Making Polio History
Purple Pinkie Day is an initiative of the Rotary International Club’s Polio campaign to help eradicate polio worldwide. Vermilion schools J.R. Robson, VES, St. Jerome’s and the Outreach school took part on February 23.
The day was organized by the Rotary Club and students lined up to have their little pinkie finger painted with ink along with making a small donation in support of the cause.
This year was the hundredth anniversary of The Rotary Club, a global network of community volunteers and is one of the largest influential international humanitarian service organizations worldwide.
According to the Rotary International website Polio has been 99.9 percent eradicated worldwide since the first project to vaccinate children in the Philippines in 1979. This is one last push to destroy the disease for good.
Polio has been eradicated in all except for three countries in the world, Afghanistan, Nigeria and Pakistan; almost ending Polio worldwide.
Dawn Riley and other volunteers spoke with the children at VES informing them about the Polio disease and how the funds they donated go to buy vaccines for unfortunate children.
Polio has no cure.

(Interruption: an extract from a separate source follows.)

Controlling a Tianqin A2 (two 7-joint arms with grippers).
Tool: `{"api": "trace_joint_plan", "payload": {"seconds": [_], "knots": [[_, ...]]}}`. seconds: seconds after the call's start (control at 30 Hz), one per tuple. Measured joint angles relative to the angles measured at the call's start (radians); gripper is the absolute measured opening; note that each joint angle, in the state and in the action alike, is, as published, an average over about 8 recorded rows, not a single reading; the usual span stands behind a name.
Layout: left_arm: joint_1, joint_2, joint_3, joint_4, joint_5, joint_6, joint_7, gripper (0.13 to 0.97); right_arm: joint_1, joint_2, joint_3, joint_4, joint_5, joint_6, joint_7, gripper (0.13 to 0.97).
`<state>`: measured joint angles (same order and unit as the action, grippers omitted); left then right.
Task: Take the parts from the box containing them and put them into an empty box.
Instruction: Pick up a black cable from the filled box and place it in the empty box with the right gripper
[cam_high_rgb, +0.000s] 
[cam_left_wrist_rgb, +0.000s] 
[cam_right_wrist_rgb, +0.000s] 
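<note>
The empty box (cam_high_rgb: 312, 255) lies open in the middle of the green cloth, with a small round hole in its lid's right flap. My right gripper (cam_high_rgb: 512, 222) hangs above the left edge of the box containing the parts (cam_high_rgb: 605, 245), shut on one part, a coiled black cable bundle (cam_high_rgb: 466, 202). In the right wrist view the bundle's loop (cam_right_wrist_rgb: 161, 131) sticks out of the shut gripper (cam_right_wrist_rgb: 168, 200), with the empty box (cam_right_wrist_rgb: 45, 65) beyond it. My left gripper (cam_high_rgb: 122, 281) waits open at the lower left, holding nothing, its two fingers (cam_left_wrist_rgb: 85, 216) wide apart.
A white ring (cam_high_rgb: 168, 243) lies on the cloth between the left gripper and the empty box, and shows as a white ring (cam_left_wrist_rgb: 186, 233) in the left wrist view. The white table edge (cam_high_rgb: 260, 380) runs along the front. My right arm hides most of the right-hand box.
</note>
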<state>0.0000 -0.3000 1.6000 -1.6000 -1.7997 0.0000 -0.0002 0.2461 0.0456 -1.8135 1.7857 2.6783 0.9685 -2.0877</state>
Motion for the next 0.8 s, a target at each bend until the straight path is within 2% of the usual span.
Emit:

It is a crippling and potentially fatal disease, and children under the age of 5 years old are at the greatest risk.
Through one of the world’s biggest immunization programs; Polio is easy to prevent by vaccination that costs a small amount. When a child is vaccinated, they have a purple stamp put on their little finger – giving them a Purple Pinkie. The Purple Pinkie campaign with your support can help make the pain and life-limiting effects of Polio a thing of the past.